## Exercise aim
The pictures get left out, but everything else in the listing below must be duplicated exactly.

▼▼▼

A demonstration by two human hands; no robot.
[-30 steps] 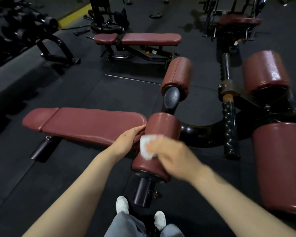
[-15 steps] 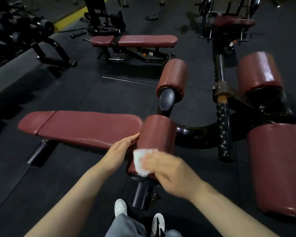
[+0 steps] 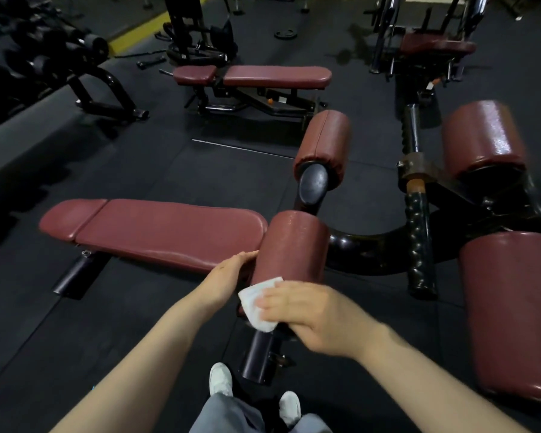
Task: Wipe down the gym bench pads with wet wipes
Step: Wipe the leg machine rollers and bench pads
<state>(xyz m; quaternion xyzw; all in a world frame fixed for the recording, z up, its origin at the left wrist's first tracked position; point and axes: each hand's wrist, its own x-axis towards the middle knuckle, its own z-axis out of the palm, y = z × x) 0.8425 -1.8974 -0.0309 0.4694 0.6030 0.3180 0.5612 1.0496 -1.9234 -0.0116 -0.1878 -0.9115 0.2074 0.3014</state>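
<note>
At the far left a black rack of dark dumbbells [image 3: 44,54] stood on the black rubber floor [image 3: 138,176]. Nearer, a long flat maroon vinyl bench pad [image 3: 169,232] stretched from left toward the centre, with a second maroon bench [image 3: 263,77] well beyond it.

The left hand [image 3: 228,273] rested against the left side of a maroon cylindrical roller pad [image 3: 294,245], its fingers lying relaxed along the pad's edge where it met the end of the flat bench pad, gripping nothing.

At the roller's near end, a folded white wet wipe [image 3: 256,304] was pressed against the pad by the right hand [image 3: 313,317], whose fingers curled over the wipe and held it; the hand looked slightly blurred.

Below, grey trousers and white shoes [image 3: 221,378] showed between the forearms.

Behind the roller pad a second maroon roller [image 3: 324,145] rose on a black curved steel frame [image 3: 366,248]. To the right stood a black knurled handle [image 3: 419,239], then two larger maroon pads [image 3: 481,135], glossy, at the right edge.
</note>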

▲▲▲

## Output of the task
A demonstration by two human hands; no robot.
[-30 steps] 
[-15 steps] 
[+0 steps] 
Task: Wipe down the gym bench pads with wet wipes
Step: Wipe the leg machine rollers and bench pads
<state>(xyz m; quaternion xyzw; all in a world frame fixed for the recording, z up, its origin at the left wrist's first tracked position; point and axes: each hand's wrist, its own x-axis towards the middle knuckle, its own z-axis out of the palm, y = z × x) 0.8425 -1.8974 -0.0309 0.4694 0.6030 0.3180 0.5612 1.0496 -1.9234 -0.0116 -0.1878 -0.9115 0.2074 0.3014</state>
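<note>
At the far left a black rack of dark dumbbells [image 3: 44,54] stood on the black rubber floor [image 3: 138,176]. Nearer, a long flat maroon vinyl bench pad [image 3: 169,232] stretched from left toward the centre, with a second maroon bench [image 3: 263,77] well beyond it.

The left hand [image 3: 228,273] rested against the left side of a maroon cylindrical roller pad [image 3: 294,245], its fingers lying relaxed along the pad's edge where it met the end of the flat bench pad, gripping nothing.

At the roller's near end, a folded white wet wipe [image 3: 256,304] was pressed against the pad by the right hand [image 3: 313,317], whose fingers curled over the wipe and held it; the hand looked slightly blurred.

Below, grey trousers and white shoes [image 3: 221,378] showed between the forearms.

Behind the roller pad a second maroon roller [image 3: 324,145] rose on a black curved steel frame [image 3: 366,248]. To the right stood a black knurled handle [image 3: 419,239], then two larger maroon pads [image 3: 481,135], glossy, at the right edge.
</note>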

Nothing further is required by the exercise.